Pantopraz Mechanism of Action

Pharmacology: Pantoprazole is a substituted benzimidazole which inhibits the secretion of hydrochloric acid in the stomach by specific action on the proton pumps of the parietal cells.
Pantoprazole is converted to its active form in the acidic environment in the parietal cells where it inhibits the H⁺, K⁺ ATPase enzymes ie, the final stage in the production of hydrochloric acid in the stomach. The inhibition is dose-dependent and affects both basal and stimulated acid secretion. As with other proton-pump inhibitors and H₂-receptor inhibitors, treatment with pantoprazole causes a reduced acidity in the stomach and thereby an increase in gastrin in proportion to the reduction in acidity. The increase in gastrin is reversible. Since pantoprazole binds to the enzyme distal to the cell receptor level, the substance can affect hydrochloric acid secretion independently of stimulation by other substances (acetylcholine, histamine, gastrin). The effect is the same whether the product is given orally or intravenously.
Pharmacokinetics: Pantoprazole is rapidly absorbed and the maximal plasma concentration is achieved even after 1 single 40-mg oral dose. On average at about 2.5 hrs post dose the maximum serum concentrations of about 2-3 mcg/mL are achieved, and these values remain constant after multiple administration. Volume of distribution is about 0.15 L/kg and clearance is about 0.1 L/hr/kg. Terminal half-life is about 1 hr. There were few cases of subjects with delayed elimination. Because of the specific activation of pantoprazole in the parietal cell, the elimination half-life does not correlate with the much longer duration of action (inhibition of acid secretion). Pharmacokinetics does not vary after single or repeated administration. In the dose range of 10-80 mg, the plasma kinetics of pantoprazole are virtually linear after both oral and IV administration.

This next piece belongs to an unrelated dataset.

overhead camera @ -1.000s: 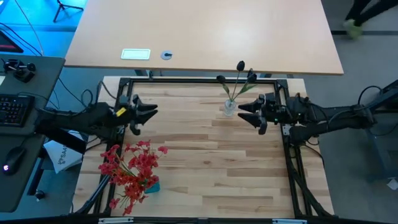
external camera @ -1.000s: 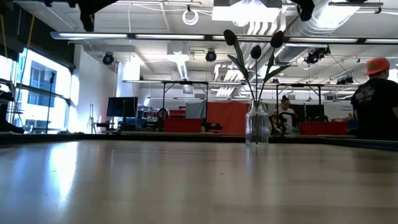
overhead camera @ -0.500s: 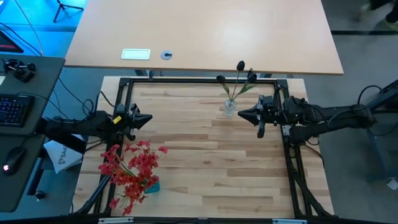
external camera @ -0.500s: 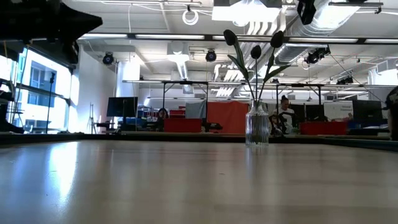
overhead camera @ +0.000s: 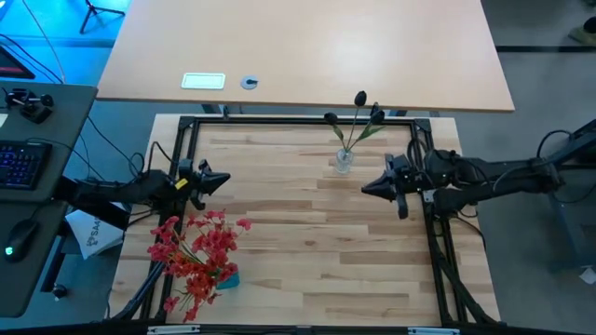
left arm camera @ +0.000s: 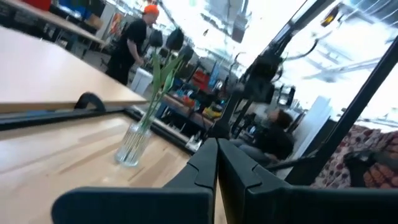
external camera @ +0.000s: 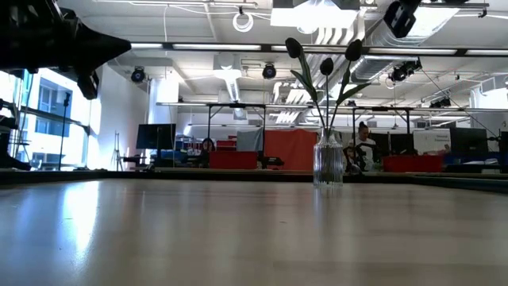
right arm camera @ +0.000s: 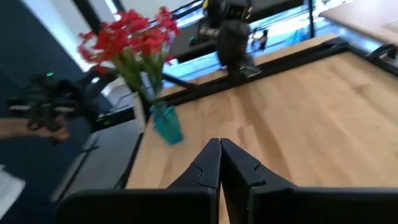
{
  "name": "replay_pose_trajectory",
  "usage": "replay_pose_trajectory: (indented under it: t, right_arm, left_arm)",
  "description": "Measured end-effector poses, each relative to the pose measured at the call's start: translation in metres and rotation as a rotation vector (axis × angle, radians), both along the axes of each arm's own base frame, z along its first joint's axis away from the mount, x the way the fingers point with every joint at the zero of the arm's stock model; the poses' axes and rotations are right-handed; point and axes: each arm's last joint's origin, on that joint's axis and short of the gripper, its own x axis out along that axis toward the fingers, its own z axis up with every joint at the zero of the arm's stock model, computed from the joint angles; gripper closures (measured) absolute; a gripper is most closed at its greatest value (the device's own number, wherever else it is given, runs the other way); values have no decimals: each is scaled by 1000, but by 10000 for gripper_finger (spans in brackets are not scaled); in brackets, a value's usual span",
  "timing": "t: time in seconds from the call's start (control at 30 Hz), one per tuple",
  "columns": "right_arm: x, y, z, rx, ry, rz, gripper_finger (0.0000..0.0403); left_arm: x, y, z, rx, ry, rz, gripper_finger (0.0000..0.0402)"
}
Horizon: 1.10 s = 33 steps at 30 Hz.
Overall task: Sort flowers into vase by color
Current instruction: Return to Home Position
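Where the red flowers (overhead camera: pixel 198 247) stand: bunched in the blue vase (overhead camera: pixel 227 276) near the front left corner of the wooden table (overhead camera: pixel 307 237), their blossoms spreading wide over the vase's mouth.
Red flowers, right wrist view: red flowers (right arm camera: pixel 129 36) with green stems running down into the blue vase (right arm camera: pixel 166 126), upright on the wood.
Dark flowers (overhead camera: pixel 355 128): three dark-budded stems in the clear glass vase (overhead camera: pixel 344 162), which stands by the back rail of the black frame (overhead camera: pixel 279 119), right of the middle.
Dark flowers, low view: dark flowers (external camera: pixel 326 67) rise upright from the clear glass vase (external camera: pixel 328 163) and fan apart at the top.
Dark flowers, left wrist view: dark flowers (left arm camera: pixel 163 57) and clear glass vase (left arm camera: pixel 130 145) show beyond the fingers.
Left gripper (overhead camera: pixel 222 177): above the table's left edge, pointing inward, well apart from both vases.
Left claw: left gripper (left arm camera: pixel 216 144) has its two fingers pressed together, with nothing between them.
Right gripper (overhead camera: pixel 366 189): above the right part of the table, pointing inward, near the clear glass vase but not touching it.
Right claw: right gripper (right arm camera: pixel 219 144) is closed tip to tip and empty.
Background: a person in an orange cap (left arm camera: pixel 133 38) stands in the room beyond the table.
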Motion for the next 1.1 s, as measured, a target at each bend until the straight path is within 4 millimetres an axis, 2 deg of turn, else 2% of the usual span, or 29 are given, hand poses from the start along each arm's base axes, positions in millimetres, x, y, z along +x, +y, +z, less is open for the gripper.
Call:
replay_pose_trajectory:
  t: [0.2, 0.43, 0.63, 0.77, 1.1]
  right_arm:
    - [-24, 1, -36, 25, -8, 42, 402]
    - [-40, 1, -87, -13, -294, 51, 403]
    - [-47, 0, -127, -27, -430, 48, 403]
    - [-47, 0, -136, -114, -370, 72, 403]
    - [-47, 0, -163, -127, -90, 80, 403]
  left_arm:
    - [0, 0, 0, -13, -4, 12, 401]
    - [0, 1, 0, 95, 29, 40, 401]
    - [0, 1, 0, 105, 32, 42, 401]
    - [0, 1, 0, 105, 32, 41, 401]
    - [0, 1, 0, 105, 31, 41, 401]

Pantoprazole's serum protein-binding is about 98%. The substance is almost exclusively metabolized in the liver. Renal elimination represents the major route of excretion (about 80%) for the metabolites of pantoprazole, the rest are excreted with the feces. The main metabolite in both the serum and urine is desmethylpantoprazole, which is conjugated with sulfate. The half-life of the main metabolite (about 1.5 hrs) is not much longer than that of pantoprazole.
Bioavailability: Pantoprazole is completely absorbed after oral administration. The absolute bioavailability from the tablet was found to be about 77%. Concomitant food intake had no influence on AUC, maximum serum concentration and thus bioavailability. Only the variability of the lag-time will be increased by concomitant food intake.
Characteristics in Patients/Special Groups of Subjects: No dose reduction is requested when pantoprazole is administered to patients with restricted kidney function (including dialysis patients). As with healthy subjects, pantoprazole's half-life is short. Only very small amounts of pantoprazole are dialyzed. Although the main metabolite has a moderately delayed half-life (2-3 hrs), excretion is still rapid and thus accumulation does not occur. Although for patients with liver cirrhosis (classes A and B according to Child) the half-life values increased between 7-9 hrs and the AUC values increased slightly by a factor of 5-7, the maximum serum concentration only increased slightly by a factor of 1.5 compared with healthy subjects. A slight increase in AUC and C_max in elderly volunteers compared with younger counterparts is also not clinically relevant.